▶ [PROBLEM DESCRIPTION] Transcribe the listing verbatim. Do not carry over any pictures.

◆ ◆ ◆

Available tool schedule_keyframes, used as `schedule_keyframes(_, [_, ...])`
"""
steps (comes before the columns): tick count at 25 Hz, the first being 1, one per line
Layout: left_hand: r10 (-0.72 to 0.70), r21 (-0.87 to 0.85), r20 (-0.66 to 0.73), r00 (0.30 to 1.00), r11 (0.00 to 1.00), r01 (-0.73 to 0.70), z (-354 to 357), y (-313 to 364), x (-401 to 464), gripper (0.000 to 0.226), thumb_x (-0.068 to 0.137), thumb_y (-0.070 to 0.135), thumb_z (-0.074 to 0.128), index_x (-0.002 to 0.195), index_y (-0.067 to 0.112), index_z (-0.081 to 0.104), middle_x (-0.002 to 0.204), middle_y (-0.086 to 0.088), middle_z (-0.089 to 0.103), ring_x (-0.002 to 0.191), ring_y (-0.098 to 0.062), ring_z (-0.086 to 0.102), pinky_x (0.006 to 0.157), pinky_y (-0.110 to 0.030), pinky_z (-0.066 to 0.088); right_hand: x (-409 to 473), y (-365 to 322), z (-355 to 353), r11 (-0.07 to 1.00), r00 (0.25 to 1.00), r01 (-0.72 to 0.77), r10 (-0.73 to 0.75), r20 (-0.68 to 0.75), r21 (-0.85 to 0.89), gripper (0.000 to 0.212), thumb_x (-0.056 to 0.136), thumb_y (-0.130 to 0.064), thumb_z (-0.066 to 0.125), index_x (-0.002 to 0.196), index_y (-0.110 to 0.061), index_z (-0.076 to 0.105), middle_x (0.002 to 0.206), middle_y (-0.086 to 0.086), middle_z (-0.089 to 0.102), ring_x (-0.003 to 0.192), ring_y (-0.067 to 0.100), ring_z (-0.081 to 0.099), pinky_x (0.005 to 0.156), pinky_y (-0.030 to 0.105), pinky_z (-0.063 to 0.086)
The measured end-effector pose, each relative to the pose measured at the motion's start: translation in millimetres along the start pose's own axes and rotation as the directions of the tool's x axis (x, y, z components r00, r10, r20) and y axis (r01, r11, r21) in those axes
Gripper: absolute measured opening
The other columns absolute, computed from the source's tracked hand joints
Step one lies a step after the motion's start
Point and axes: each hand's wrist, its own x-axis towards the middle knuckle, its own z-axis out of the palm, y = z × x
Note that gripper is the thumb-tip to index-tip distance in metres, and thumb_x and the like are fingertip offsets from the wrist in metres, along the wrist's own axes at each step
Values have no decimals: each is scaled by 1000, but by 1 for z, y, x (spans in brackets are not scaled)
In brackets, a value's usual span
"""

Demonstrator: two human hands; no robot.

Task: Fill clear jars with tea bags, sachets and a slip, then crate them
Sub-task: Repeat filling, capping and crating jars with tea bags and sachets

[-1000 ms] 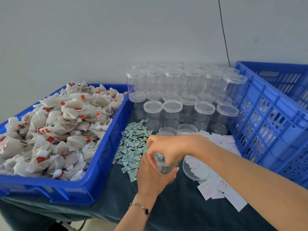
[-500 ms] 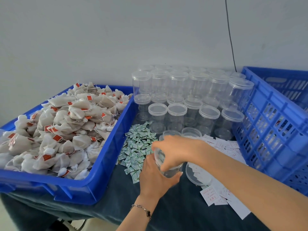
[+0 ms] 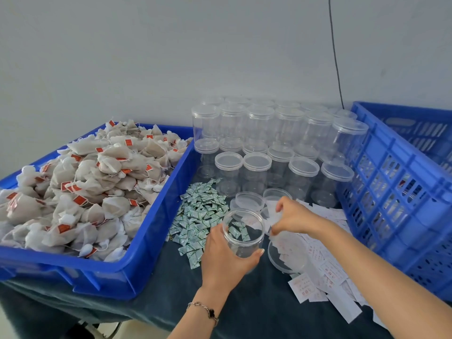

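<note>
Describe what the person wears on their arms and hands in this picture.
Both forearms are bare, with no sleeves or gloves in view. The left hand has a thin chain bracelet with a dark charm at the wrist. The right hand shows no jewellery.

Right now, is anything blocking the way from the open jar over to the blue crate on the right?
Nothing solid does. The open jar is held by the left hand; toward the blue crate lie only a loose lid and flat paper slips.

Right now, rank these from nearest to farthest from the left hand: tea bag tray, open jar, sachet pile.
1. Open jar: held in the left hand.
2. Sachet pile: just left, on the cloth.
3. Tea bag tray: farther left.
</note>
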Motion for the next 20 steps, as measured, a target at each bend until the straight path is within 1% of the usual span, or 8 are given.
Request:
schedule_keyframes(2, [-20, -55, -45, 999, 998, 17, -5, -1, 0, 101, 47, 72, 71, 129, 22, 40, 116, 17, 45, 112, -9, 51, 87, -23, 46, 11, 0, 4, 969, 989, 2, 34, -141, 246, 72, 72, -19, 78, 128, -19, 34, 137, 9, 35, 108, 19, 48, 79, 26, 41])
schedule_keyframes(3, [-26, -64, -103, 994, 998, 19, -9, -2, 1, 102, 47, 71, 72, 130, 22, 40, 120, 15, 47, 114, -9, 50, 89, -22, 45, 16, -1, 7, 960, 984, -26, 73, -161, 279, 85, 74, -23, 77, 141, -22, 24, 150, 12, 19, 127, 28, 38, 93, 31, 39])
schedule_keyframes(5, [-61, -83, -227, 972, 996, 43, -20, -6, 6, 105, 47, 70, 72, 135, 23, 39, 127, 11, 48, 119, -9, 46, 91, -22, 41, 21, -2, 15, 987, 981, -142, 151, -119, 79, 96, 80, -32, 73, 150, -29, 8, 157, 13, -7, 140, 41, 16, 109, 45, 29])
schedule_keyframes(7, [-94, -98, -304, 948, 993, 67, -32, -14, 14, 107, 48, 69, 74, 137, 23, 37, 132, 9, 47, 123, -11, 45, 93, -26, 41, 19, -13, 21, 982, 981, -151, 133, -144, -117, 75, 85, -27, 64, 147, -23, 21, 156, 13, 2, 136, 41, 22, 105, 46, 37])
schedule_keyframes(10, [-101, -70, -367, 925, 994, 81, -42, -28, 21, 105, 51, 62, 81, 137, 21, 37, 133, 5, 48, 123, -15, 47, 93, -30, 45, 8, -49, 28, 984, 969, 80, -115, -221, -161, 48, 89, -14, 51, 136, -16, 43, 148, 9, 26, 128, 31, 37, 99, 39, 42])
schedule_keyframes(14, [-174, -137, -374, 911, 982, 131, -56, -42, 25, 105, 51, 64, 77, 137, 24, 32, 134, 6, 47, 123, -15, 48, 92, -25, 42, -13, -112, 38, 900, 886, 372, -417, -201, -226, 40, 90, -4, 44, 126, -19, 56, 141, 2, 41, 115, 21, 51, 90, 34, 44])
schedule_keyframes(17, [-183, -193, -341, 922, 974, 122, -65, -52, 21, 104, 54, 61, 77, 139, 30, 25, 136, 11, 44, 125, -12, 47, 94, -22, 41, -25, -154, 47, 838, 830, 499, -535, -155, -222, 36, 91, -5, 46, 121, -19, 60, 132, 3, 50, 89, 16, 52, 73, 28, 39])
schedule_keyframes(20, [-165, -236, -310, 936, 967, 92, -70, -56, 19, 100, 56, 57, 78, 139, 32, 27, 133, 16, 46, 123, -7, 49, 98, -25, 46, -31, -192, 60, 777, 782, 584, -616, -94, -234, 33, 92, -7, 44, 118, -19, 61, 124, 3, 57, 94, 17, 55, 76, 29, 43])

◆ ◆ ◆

▶ [RESULT OF THE TASK]
Available tool schedule_keyframes, used as `schedule_keyframes(_, [_, ...])`
"""
steps (comes before the columns): tick count at 25 Hz, the first being 1, one per line
Layout: left_hand: r10 (-0.72 to 0.70), r21 (-0.87 to 0.85), r20 (-0.66 to 0.73), r00 (0.30 to 1.00), r11 (0.00 to 1.00), r01 (-0.73 to 0.70), z (-354 to 357), y (-313 to 364), x (-401 to 464), gripper (0.000 to 0.226), thumb_x (-0.068 to 0.137), thumb_y (-0.070 to 0.135), thumb_z (-0.074 to 0.128), index_x (-0.002 to 0.195), index_y (-0.067 to 0.112), index_z (-0.081 to 0.104), middle_x (-0.002 to 0.204), middle_y (-0.086 to 0.088), middle_z (-0.089 to 0.103), ring_x (-0.002 to 0.191), ring_y (-0.098 to 0.062), ring_z (-0.086 to 0.102), pinky_x (0.006 to 0.157), pinky_y (-0.110 to 0.030), pinky_z (-0.066 to 0.088); right_hand: x (-409 to 473), y (-365 to 322), z (-355 to 353), r11 (-0.07 to 1.00), r00 (0.25 to 1.00), r01 (-0.72 to 0.77), r10 (-0.73 to 0.75), r20 (-0.68 to 0.75), r21 (-0.85 to 0.89), gripper (0.000 to 0.212), thumb_x (-0.056 to 0.136), thumb_y (-0.130 to 0.064), thumb_z (-0.066 to 0.125), index_x (-0.002 to 0.196), index_y (-0.110 to 0.061), index_z (-0.076 to 0.105), middle_x (0.002 to 0.206), middle_y (-0.086 to 0.086), middle_z (-0.089 to 0.102), ring_x (-0.003 to 0.192), ring_y (-0.067 to 0.100), ring_z (-0.081 to 0.099), pinky_x (0.005 to 0.156), pinky_y (-0.030 to 0.105), pinky_z (-0.063 to 0.086)
The measured end-effector pose, each relative to the pose measured at the motion's start: translation in millimetres along the start pose's own axes and rotation as the directions of the tool's x axis (x, y, z components r00, r10, r20) and y axis (r01, r11, r21) in those axes
Gripper: absolute measured opening
The other columns absolute, computed from the source's tracked hand joints
Step one lies a step after the motion's start
Point and axes: each hand's wrist, its own x-axis towards the middle knuckle, its own z-axis out of the palm, y = z × x
Note that gripper is the thumb-tip to index-tip distance in metres, and thumb_x and the like are fingertip offsets from the wrist in metres, along the wrist's own axes at each step
Values have no decimals: each is scaled by 1000, but by 1 for z, y, x (spans in brackets are not scaled)
In brackets, a value's usual span
"""

Demonstrator: two human hands; no robot.

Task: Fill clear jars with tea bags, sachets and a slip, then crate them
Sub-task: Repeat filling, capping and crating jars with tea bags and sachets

[-1000 ms] 
[-500 ms] 
[+0 ms] 

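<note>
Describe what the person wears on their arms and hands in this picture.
Both forearms are bare, with no sleeves or gloves in view. The left hand has a thin chain bracelet with a dark charm at the wrist. The right hand shows no jewellery.

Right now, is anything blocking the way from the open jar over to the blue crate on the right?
Nothing solid does. The open jar is held by the left hand; toward the blue crate lie only a loose lid and flat paper slips.

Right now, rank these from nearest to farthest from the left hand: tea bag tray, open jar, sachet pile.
1. Open jar: held in the left hand.
2. Sachet pile: just left, on the cloth.
3. Tea bag tray: farther left.
</note>
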Motion for the next 20 steps, as measured, a target at each bend until the straight path is within 1% of the usual span, or 8 are given.
Request:
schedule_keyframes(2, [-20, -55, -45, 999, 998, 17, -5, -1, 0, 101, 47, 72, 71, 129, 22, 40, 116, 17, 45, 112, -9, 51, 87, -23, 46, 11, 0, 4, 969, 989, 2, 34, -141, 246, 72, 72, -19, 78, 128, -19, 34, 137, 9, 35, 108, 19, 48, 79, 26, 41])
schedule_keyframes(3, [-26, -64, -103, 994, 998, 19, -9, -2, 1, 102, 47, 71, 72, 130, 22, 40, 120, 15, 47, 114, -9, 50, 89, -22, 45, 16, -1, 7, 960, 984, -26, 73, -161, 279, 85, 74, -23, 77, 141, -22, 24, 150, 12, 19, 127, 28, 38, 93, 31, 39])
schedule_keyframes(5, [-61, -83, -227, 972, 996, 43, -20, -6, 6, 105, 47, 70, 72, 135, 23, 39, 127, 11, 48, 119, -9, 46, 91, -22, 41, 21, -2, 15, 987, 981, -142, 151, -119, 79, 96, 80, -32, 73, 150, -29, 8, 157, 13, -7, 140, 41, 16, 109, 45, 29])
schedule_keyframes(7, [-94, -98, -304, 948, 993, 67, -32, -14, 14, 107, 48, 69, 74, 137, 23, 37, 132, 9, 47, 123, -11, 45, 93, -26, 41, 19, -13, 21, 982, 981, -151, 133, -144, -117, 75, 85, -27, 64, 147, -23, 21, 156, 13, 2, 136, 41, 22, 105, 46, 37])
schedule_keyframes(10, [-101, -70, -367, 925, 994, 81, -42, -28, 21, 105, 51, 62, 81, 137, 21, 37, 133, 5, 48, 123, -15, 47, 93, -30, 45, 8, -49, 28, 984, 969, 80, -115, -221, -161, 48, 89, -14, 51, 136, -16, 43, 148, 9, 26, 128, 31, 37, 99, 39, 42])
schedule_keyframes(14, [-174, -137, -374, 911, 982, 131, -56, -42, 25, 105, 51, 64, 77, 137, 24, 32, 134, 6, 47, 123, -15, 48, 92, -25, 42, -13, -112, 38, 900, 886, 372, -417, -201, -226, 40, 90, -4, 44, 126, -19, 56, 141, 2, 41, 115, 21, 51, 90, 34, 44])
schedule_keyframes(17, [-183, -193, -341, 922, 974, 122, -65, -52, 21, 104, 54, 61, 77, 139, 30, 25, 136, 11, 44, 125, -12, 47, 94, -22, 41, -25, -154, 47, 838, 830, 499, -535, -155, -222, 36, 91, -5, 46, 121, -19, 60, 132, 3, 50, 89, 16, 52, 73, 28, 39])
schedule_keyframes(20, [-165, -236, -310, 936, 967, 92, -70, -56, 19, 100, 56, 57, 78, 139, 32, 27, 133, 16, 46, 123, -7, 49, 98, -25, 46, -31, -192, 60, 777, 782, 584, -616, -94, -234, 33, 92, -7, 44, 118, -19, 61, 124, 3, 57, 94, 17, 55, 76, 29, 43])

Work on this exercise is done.